Ask him about grading the particular coins, what are the wear areas, what is a conservative grade on this one or that one. Look at comparable coins in his shop. Then buy something from him before leaving!!! It has been years for me, but there used to be a 'blue book' and a 'red book' of all U. S. coins and their values. Buy one. If you have time, look up a particular coin you brought in, check the grade/year/mint of it and sell it to him. Don't give it away but remember, you gained a lot of knowledge from him, you are paying for an education so give him a good deal. If you are close, offer to trade one for your book! Next time you come in, you will not regret it. They will remember you as a buyer/trader, not just a looker.

Take your book home, gather the family and a magnifying glass. Or, if you are young enough your own 2 or 4 eyes. Pick out one at a time and have some fun!!! 1956 Lincoln penny, Condition looks to be B. UNC, books says...$... Was there a mint mark on it? Shoot, forgot to look!!!


----------



## k0xxx (Oct 27, 2011)

First, I would sit down with your father-in-law and have him tell you about the coins and what they may be worth. If that isn't possible and you feel they may have some real value, then get you a Whitman Red Book. You can get them online, most coin shops, and at big name book stores. The book will tell you what to look for to get a general idea of condition and give you an average retail value. If you prefer, you can look up values at Whitman's website, but it's a pay site. The good news is that you can sign up for a 14 day free trial.

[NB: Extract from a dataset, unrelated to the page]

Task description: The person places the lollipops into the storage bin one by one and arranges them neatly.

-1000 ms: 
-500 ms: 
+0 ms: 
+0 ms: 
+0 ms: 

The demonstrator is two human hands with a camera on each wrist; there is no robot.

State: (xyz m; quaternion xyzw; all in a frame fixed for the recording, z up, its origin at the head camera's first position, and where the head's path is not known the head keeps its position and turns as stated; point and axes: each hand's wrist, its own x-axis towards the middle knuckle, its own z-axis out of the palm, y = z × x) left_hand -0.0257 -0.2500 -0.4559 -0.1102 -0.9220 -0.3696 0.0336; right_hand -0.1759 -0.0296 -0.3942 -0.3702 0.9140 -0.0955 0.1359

Just remember that grading a coin for condition can be very subjective and small differences can mean a lot of money if the coin is valuable. If you think that you have something of value, then definitely take it to a coin store for their opinion. If it's worth a decent amount, then you'll want to send it off for grading at a professional service (it sounds as if some may already have been graded).

Also, until you know the value of the coins, it's a good idea not to handle them with your bare hands. Finger prints can severely impact the value of an otherwise pristine coin. Cheap cotton gloves are a good investment.

One last thing. Never clean a coin until you know that it has no numismatic value. Cleaning will destroy a lot of the value of a good coin. If the coin is only worth it's silver content, then cleaning it will not change that.

I have been collecting for about 45 years, and would be glad to try to answer any questions you may have (or at least point you in the direction of an answer).


----------